MATERIAL FOR THIS TASK:
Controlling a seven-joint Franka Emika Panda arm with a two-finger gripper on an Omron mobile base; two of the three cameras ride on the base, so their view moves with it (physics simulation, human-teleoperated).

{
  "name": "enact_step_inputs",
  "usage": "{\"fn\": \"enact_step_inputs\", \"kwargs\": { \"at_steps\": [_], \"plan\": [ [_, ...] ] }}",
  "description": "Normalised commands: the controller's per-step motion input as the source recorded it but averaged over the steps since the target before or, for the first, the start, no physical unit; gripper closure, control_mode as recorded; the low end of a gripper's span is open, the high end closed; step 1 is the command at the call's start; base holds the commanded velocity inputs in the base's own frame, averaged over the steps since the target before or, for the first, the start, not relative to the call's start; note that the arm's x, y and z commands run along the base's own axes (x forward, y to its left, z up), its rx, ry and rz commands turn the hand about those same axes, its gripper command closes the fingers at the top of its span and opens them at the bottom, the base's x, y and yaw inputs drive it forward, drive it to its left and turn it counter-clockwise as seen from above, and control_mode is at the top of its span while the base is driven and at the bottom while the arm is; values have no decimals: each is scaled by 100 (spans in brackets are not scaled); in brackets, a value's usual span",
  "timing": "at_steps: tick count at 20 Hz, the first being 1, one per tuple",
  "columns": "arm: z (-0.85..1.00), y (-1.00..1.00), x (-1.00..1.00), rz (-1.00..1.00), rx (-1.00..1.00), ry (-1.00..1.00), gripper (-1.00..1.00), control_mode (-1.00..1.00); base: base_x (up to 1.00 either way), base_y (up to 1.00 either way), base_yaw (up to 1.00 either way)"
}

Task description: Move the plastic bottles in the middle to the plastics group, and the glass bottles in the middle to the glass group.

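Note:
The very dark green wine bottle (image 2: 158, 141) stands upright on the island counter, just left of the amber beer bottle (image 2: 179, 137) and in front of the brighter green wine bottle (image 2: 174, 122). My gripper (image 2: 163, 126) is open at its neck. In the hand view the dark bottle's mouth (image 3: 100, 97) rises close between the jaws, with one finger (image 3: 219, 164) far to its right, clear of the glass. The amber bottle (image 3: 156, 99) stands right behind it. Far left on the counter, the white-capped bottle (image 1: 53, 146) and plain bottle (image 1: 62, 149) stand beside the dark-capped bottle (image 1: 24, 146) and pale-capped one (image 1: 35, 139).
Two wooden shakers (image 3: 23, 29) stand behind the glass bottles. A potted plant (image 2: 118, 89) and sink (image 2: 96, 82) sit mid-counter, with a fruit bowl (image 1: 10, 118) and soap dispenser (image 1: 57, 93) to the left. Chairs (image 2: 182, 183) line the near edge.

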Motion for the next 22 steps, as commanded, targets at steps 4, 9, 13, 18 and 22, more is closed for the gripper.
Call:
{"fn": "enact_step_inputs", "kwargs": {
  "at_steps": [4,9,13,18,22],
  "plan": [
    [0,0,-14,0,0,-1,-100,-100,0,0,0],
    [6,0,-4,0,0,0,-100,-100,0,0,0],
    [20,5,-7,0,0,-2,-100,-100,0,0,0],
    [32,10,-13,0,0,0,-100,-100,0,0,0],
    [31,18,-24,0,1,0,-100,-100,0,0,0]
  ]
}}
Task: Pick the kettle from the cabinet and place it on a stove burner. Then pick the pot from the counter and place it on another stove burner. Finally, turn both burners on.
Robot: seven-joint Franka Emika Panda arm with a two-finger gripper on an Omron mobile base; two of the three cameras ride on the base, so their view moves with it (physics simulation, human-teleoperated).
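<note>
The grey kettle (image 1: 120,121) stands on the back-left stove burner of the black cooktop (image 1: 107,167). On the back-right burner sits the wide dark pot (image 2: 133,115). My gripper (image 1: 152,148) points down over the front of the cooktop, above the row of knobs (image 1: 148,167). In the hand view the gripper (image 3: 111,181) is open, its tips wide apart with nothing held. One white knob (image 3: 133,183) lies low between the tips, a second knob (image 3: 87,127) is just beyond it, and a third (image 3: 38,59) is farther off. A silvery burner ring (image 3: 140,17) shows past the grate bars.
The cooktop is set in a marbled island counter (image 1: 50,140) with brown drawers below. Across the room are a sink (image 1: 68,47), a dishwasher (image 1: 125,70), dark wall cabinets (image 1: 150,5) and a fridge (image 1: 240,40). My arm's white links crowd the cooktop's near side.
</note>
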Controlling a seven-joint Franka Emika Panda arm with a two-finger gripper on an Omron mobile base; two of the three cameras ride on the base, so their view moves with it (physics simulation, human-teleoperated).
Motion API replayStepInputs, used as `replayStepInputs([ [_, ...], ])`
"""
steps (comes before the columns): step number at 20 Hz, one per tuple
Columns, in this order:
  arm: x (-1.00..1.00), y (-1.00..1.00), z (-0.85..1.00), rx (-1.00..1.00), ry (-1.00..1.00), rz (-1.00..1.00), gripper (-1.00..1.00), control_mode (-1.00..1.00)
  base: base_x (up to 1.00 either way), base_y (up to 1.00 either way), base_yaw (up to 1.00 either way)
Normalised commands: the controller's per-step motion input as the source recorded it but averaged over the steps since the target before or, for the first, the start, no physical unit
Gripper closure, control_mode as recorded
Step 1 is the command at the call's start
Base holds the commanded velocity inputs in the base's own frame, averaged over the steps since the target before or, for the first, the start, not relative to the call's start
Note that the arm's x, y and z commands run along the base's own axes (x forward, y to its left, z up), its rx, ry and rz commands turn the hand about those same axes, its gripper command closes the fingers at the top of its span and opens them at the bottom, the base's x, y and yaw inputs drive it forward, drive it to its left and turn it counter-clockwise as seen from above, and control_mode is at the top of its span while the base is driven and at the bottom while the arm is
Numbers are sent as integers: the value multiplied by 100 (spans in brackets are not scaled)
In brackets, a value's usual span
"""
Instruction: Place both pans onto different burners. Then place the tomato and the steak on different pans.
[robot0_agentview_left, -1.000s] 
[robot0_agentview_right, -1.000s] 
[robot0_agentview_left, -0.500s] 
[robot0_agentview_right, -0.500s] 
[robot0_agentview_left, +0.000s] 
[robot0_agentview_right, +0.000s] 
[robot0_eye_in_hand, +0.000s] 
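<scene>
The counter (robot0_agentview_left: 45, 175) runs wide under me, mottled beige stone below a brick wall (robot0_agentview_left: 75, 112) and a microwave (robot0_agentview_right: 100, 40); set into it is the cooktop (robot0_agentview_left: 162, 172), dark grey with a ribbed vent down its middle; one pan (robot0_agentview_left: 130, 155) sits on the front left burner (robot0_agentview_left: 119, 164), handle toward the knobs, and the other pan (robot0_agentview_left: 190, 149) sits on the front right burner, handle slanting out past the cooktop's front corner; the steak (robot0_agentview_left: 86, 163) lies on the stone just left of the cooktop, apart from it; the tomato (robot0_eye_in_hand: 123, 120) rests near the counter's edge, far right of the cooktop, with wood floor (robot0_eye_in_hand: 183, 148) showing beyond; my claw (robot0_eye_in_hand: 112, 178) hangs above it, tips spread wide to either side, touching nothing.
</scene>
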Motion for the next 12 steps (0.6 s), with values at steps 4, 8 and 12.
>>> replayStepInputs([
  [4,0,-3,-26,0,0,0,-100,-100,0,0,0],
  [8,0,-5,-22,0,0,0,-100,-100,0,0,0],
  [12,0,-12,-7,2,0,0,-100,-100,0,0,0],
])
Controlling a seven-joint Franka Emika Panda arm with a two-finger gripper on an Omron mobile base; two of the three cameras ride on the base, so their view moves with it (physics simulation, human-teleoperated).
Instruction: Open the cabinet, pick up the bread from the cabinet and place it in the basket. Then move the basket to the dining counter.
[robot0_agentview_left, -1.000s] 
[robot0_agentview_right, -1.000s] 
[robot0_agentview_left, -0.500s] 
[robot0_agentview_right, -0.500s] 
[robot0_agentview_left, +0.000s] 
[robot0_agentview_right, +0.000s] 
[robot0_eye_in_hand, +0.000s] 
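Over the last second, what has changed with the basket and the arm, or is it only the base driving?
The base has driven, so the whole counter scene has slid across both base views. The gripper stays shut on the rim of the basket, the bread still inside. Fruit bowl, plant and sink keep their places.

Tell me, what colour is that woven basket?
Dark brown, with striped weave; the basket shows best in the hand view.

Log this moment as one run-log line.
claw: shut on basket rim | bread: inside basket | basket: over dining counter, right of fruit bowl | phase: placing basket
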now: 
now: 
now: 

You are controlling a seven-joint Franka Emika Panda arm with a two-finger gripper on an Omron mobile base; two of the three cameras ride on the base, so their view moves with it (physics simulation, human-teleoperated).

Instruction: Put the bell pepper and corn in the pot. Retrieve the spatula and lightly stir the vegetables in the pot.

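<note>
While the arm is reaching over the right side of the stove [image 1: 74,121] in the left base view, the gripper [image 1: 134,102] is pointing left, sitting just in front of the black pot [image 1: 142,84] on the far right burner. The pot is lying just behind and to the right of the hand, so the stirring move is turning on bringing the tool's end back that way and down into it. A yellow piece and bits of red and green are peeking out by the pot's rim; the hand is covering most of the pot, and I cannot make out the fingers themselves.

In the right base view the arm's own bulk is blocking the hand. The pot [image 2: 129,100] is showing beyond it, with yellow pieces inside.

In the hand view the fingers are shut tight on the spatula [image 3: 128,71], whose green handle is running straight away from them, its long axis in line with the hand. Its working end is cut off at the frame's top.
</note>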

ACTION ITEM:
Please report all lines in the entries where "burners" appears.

RESULT OF THE EXERCISE:
Task: Pick the kettle from the cabinet and place it on a stove burner. Then pick the pot from the counter and place it on another stove burner. Finally, turn both burners on.
Instruction: Place both pans onto different burners. Then place the tomato and the steak on different pans.

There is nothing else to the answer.